I screamed when he slammed home, because it hurt and I was scared and it felt incredibly good and my brain just wouldn’t work anymore. Reese wasn’t a gentle lover under the best of circumstances, but this was brutal. He stilled and braced above me with those strong arms of his, smiling.

It wasn’t a friendly or loving smile.

No. This smile was a baring of teeth, and in his eyes I saw rage, pure and simple. Rage and hate and some kind of unholy, twisted desire that cut through both of us, no matter how sick that was. Holding my gaze, he pulled back and thrust again, this time harder. It burned and I cried out, but he didn’t stop. I didn’t want him to, either. I wanted more—I wanted him to pin me and fill me with his come and I didn’t care anymore whether that was wrong or right.

I just needed this terrible tension building between us to break. I needed him.

“That the best you can do?” I demanded, laughing almost hysterically. He growled and my laugh turned into a shriek as he showed me that no, it wasn’t the best he could do. It was just the beginning, because Reese started thrusting into me so hard my body could hardly take it. My legs spread wide and my hips pressed back into the thin mattress and I screamed again. I had never, ever in my entire life felt anything so amazingly good as the sensation of his body tearing into mine.


This wasn’t sex—this was revenge and it was perfect.

He pounded into me without mercy after that, our eyes glued to each other, lips snarling. There were no tender kisses, no playful giggles. Just the raw desire of two people whose lives had crashed together in the worst possible way. My orgasm didn’t build slowly and wash over me. Nope. It slammed through me, ripping apart my existence until I cried out and tears ran down my face.

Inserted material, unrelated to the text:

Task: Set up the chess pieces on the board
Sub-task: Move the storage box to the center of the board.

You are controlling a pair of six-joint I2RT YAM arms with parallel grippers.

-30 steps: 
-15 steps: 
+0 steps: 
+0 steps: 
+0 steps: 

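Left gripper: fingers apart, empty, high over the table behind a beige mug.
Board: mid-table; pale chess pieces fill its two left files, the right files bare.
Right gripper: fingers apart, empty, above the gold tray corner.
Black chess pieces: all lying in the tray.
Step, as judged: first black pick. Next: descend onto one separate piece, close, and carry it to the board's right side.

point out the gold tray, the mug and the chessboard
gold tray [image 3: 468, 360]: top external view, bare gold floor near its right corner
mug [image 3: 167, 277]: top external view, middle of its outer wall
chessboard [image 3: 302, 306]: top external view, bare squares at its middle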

Reese didn’t even acknowledge that it’d happened.

He just sank deep inside over and over again, driving my body toward another explosion. I think my synapses weren’t firing right, because I knew I’d be raw and bruised after this. I just didn’t care. I wanted to take all of his hate and pain and anger and own it because I deserved it, but instead of suffering he just kept filling me and it felt way, way too good.

Then it hit again. I blew apart, my fragile mind all but shattering with the intensity.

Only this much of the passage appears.